───── EXERCISE MATERIAL ─────
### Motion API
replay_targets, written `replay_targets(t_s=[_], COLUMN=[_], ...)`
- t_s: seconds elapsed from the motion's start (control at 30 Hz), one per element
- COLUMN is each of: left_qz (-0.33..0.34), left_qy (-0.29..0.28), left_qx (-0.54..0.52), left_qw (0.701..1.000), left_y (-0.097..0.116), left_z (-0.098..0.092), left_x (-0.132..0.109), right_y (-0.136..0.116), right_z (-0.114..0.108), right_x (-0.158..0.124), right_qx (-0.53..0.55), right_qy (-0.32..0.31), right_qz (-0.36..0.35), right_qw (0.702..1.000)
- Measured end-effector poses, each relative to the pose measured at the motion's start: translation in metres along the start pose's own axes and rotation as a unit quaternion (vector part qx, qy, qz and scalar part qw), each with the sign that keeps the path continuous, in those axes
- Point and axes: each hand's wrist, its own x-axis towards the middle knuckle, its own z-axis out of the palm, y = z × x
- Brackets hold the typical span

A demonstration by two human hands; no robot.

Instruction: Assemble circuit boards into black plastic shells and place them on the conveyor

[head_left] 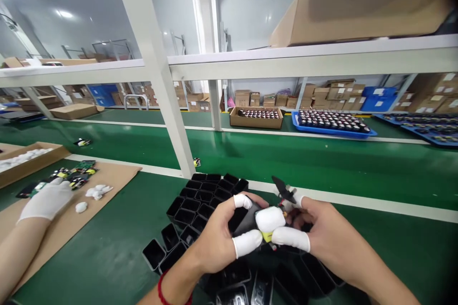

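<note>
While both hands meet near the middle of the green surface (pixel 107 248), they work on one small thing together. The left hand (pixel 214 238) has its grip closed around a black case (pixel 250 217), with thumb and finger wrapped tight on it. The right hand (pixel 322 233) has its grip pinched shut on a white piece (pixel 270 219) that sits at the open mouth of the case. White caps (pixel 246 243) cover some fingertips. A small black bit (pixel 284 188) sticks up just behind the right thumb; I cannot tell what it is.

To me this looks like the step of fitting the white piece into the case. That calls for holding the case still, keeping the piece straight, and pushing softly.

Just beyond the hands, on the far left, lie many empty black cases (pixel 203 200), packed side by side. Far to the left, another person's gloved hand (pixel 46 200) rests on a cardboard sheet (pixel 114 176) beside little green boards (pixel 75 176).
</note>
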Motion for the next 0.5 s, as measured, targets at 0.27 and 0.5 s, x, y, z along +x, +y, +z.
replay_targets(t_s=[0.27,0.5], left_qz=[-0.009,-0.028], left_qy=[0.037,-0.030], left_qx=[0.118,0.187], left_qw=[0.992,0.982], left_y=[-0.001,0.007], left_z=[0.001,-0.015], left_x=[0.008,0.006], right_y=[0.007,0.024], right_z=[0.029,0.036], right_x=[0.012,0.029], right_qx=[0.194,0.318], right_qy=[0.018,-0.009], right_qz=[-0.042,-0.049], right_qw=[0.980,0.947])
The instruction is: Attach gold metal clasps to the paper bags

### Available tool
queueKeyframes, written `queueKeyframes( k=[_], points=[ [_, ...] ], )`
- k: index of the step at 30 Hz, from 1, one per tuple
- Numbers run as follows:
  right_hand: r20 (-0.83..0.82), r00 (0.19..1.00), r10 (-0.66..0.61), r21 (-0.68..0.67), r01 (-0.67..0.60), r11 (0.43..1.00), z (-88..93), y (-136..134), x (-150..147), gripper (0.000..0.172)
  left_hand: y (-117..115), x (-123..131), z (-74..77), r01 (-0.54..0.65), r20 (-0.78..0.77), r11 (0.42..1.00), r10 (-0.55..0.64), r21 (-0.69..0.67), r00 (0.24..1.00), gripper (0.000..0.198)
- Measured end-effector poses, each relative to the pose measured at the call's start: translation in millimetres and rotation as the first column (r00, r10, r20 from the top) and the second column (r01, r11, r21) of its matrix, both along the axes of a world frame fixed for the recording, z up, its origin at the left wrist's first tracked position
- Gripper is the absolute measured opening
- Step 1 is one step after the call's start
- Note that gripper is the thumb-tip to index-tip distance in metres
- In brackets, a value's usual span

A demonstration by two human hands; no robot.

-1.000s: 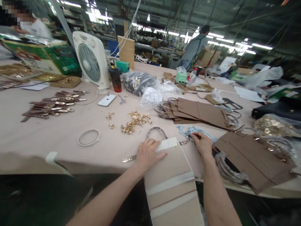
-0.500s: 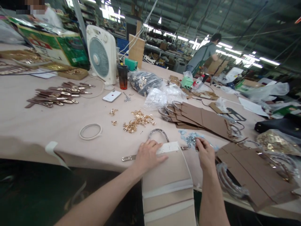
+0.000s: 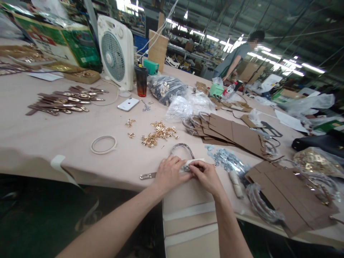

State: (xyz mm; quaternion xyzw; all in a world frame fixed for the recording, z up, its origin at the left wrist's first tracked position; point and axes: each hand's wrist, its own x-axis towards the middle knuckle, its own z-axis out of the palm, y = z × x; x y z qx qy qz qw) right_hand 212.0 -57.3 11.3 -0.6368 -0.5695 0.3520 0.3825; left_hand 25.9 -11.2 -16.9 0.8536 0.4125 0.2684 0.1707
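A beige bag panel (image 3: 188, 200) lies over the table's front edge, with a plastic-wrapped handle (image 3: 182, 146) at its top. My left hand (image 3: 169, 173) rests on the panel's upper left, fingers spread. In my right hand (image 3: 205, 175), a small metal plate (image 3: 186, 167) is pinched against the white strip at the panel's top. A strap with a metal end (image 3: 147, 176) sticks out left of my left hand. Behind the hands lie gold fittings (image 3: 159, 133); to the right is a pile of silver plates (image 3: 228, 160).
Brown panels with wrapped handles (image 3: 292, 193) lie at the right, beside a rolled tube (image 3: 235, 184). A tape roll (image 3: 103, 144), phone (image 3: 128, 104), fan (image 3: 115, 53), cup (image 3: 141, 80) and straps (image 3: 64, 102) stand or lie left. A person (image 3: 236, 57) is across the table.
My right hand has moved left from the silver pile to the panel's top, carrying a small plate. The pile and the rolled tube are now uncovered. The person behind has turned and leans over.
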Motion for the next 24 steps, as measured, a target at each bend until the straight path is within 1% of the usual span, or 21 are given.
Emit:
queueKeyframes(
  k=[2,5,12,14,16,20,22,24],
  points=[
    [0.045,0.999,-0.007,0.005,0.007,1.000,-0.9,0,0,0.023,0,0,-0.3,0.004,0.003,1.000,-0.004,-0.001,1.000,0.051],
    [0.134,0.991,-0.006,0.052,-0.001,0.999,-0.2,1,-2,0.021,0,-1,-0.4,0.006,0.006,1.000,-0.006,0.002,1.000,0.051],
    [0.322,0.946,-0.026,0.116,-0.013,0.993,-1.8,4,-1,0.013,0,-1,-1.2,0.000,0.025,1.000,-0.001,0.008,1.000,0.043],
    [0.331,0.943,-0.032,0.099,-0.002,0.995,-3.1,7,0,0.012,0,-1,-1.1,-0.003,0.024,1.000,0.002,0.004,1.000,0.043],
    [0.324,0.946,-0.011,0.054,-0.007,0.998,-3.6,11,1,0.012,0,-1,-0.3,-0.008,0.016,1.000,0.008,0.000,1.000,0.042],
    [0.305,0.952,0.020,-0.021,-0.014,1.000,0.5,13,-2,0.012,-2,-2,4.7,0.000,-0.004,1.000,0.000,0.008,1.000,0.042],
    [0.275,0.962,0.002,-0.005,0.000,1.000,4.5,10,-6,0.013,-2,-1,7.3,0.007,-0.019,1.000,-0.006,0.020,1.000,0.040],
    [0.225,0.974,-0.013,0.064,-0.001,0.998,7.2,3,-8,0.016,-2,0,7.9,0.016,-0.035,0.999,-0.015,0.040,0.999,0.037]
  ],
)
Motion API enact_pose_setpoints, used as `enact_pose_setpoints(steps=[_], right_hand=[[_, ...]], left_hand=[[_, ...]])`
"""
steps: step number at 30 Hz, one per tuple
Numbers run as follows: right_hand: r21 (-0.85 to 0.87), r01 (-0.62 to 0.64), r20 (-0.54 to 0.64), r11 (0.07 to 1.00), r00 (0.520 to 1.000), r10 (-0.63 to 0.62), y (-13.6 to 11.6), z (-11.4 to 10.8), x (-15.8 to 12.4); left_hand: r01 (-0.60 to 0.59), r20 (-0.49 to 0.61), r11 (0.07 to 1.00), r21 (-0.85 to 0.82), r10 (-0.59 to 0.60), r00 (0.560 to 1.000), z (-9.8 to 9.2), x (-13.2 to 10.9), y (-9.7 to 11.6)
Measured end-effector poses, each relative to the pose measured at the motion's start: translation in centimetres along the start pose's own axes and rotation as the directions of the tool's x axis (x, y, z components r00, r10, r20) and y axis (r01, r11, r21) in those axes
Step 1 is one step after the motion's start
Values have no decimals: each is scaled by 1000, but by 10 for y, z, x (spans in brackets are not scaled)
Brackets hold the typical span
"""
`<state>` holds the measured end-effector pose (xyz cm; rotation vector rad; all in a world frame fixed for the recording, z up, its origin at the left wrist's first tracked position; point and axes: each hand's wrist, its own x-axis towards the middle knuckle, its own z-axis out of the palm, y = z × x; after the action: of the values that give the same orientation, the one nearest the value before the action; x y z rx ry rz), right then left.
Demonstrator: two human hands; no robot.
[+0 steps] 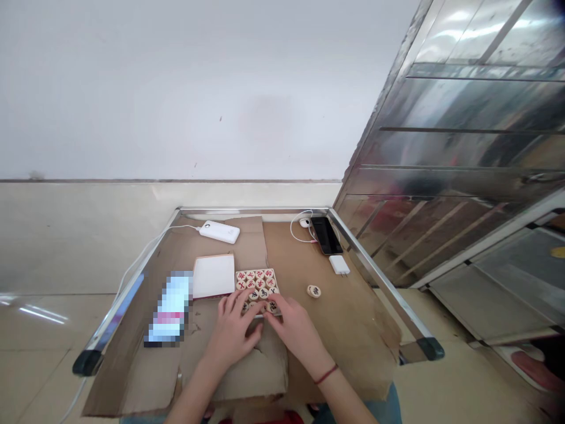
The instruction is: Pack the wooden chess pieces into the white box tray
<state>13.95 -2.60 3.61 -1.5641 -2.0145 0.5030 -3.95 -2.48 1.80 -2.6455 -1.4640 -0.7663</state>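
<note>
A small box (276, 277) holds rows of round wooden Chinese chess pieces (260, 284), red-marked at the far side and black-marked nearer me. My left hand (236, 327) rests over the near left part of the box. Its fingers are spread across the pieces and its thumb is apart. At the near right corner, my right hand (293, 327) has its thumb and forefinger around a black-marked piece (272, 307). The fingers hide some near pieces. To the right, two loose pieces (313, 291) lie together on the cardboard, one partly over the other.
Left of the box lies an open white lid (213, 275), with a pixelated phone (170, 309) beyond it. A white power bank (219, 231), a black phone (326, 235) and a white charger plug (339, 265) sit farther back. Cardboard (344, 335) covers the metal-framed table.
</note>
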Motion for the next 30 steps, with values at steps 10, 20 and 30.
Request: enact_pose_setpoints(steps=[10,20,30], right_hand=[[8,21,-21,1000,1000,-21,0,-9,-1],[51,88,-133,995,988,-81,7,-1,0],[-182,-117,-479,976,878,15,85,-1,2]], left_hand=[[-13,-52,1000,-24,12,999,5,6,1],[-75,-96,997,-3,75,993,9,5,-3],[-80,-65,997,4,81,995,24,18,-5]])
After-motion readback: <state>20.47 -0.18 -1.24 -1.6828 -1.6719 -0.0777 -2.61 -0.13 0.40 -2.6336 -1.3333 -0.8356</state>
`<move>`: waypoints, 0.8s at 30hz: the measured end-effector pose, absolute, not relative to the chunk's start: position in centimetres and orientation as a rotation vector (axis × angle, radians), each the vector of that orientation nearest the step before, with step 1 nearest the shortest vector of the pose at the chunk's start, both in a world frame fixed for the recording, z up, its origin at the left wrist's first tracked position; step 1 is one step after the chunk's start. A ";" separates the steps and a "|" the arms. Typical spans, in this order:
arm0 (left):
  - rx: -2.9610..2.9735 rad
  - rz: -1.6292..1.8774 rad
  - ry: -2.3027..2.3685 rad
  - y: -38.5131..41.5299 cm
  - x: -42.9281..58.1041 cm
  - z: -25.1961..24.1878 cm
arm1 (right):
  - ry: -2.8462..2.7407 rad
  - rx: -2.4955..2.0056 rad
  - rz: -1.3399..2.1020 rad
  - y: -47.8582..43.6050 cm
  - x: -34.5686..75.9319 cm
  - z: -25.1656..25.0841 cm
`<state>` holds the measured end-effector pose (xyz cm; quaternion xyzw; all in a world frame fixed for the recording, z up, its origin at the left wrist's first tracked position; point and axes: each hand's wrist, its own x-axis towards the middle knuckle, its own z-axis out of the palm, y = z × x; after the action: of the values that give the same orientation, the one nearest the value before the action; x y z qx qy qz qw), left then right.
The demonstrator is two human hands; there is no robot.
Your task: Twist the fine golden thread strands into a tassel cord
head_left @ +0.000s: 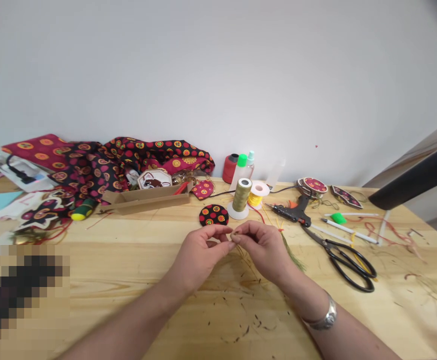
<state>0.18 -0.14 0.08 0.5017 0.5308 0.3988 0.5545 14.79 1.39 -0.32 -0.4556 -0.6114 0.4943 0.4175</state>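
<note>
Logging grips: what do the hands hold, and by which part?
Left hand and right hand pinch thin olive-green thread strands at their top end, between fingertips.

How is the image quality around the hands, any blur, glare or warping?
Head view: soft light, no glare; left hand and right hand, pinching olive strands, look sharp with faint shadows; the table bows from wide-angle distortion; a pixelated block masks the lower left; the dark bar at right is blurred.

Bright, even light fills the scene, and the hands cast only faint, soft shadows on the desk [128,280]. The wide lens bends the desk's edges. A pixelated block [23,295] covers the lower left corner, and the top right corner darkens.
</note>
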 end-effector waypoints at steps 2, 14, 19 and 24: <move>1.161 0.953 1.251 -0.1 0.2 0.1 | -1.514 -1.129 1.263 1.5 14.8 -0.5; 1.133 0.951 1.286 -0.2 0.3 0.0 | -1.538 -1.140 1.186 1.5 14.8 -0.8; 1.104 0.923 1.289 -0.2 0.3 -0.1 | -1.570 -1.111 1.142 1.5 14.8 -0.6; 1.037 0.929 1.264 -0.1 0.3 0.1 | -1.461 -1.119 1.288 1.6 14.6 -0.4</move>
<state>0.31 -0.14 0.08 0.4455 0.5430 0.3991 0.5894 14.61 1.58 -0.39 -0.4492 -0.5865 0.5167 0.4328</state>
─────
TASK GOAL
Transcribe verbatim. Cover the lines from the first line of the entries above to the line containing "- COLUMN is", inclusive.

RESPONSE TO THIS TASK
### Motion API
replay_targets, written `replay_targets(t_s=[_], COLUMN=[_], ...)`
- t_s: seconds elapsed from the motion's start (control at 30 Hz), one per element
- COLUMN is each of: left_qz (-0.33..0.34), left_qy (-0.29..0.28), left_qx (-0.54..0.52), left_qw (0.701..1.000), left_y (-0.097..0.116), left_z (-0.098..0.092), left_x (-0.132..0.109), right_y (-0.136..0.116), right_z (-0.114..0.108), right_x (-0.158..0.124), right_qx (-0.53..0.55), right_qy (-0.32..0.31), right_qz (-0.36..0.35), right_qw (0.702..1.000)

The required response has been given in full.